Two days later, the “true” story of Lola Fabrikant appeared in Enid Merle’s syndicated column. It was all there: how Lola had tried to fake a pregnancy to get a man, how she was obsessed with clothes and status, how she never gave a thought to being responsible for her own actions, or even what she might do for anyone else — making her the ultimate example of all that was wrong and misguided about young women today. Portrayed in Enid’s best schoolmarmish tone, Lola came off as the poster child for bad values.

On the afternoon the piece came out, Lola sat on the bed in her tiny apartment, reading all about herself on the Internet. The newspaper lay beside her computer, folded open to Enid’s column. The first time Lola read it, she burst into tears. How could Enid be so cruel? But the column wasn’t the end of it, having ignited a firestorm of negative comments about Lola on the Internet. She was being called a slut and a whore, and her physical features had been dissected and found somewhat lacking — several people had hypothesized, correctly, that she’d had a nose job and breast implants — and hundreds of men had left messages on her Facebook page, describing what they’d like to do to her sexually.
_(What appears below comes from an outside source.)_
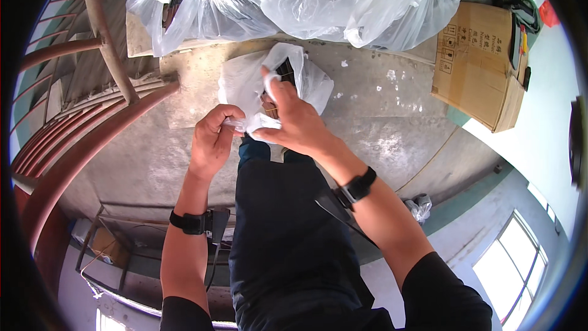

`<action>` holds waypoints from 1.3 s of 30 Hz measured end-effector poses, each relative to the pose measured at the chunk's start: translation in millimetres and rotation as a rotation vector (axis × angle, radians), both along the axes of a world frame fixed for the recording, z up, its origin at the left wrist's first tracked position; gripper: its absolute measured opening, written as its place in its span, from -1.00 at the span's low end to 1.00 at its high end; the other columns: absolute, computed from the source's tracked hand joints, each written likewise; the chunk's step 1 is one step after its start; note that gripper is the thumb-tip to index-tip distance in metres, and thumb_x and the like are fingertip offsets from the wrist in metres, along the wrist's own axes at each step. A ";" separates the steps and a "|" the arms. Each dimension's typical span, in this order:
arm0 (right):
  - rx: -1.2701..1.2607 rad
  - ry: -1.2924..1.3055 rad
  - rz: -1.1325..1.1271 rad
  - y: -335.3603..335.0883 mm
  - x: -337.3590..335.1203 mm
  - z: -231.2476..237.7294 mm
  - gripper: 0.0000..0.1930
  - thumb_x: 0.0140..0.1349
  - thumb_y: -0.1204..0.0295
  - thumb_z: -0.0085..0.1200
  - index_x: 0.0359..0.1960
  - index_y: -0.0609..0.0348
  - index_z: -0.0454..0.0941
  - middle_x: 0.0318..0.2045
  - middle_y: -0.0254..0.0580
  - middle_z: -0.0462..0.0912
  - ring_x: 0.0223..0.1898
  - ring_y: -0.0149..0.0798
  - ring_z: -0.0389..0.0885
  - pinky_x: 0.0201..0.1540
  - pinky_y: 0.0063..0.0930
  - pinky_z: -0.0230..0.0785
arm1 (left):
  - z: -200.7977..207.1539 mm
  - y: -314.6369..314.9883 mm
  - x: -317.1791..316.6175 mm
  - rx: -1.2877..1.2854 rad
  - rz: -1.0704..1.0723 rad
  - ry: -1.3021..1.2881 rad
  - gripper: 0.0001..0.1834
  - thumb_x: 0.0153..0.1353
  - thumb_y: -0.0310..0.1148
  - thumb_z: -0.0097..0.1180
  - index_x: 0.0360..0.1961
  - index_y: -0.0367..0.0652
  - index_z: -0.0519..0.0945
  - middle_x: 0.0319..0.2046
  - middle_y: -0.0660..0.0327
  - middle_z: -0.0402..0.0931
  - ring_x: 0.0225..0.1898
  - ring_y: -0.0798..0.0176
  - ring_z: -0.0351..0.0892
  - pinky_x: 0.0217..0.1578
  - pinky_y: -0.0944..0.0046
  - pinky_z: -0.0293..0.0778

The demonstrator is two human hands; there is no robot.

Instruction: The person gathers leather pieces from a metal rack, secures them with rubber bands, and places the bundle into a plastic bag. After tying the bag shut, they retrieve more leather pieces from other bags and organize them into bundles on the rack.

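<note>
On the floor in front of me stands a translucent white plastic bag [239, 83], its mouth spread apart. Dark brown, strip-like pieces [269, 105] show inside it; what they are I cannot make out. Pinched between the thumb and fingers of my left hand [214, 136] is the near left part of the bag's rim. My right hand [300, 117] reaches over the bag's right side, with bunched plastic gripped at its thumb and fingers. Both wrists carry black straps with small devices.
Large filled plastic bags [306, 0] line the far side. A cardboard box [474, 55] stands at the right, with dark gear on it. Red-brown metal railings [98, 147] curve along the left. A small crumpled plastic bag [419, 208] lies by the right wall.
</note>
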State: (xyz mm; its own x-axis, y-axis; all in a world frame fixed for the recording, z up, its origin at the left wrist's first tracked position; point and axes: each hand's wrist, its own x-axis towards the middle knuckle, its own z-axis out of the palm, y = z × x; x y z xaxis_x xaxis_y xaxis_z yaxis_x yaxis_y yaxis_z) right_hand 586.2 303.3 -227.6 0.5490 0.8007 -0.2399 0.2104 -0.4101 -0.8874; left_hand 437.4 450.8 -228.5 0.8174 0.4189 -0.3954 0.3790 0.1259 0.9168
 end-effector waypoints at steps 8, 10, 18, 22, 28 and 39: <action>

Their suggestions weren’t pleasant. One man wrote that he would

“shove his balls down her throat until she choked and her eyes bulged out of her head.” Until that morning, Lola had always enjoyed the Internet’s unfettered viciousness, assuming that the people who were written about somehow deserved it, but now that the negativity was directed at her, it was a different story. It hurt. She felt like a wounded animal, trailing blood. After reading another post about herself in which someone wrote that the Lola Fabrikants of the world deserved to die alone in a flophouse, Lola once again burst into tears.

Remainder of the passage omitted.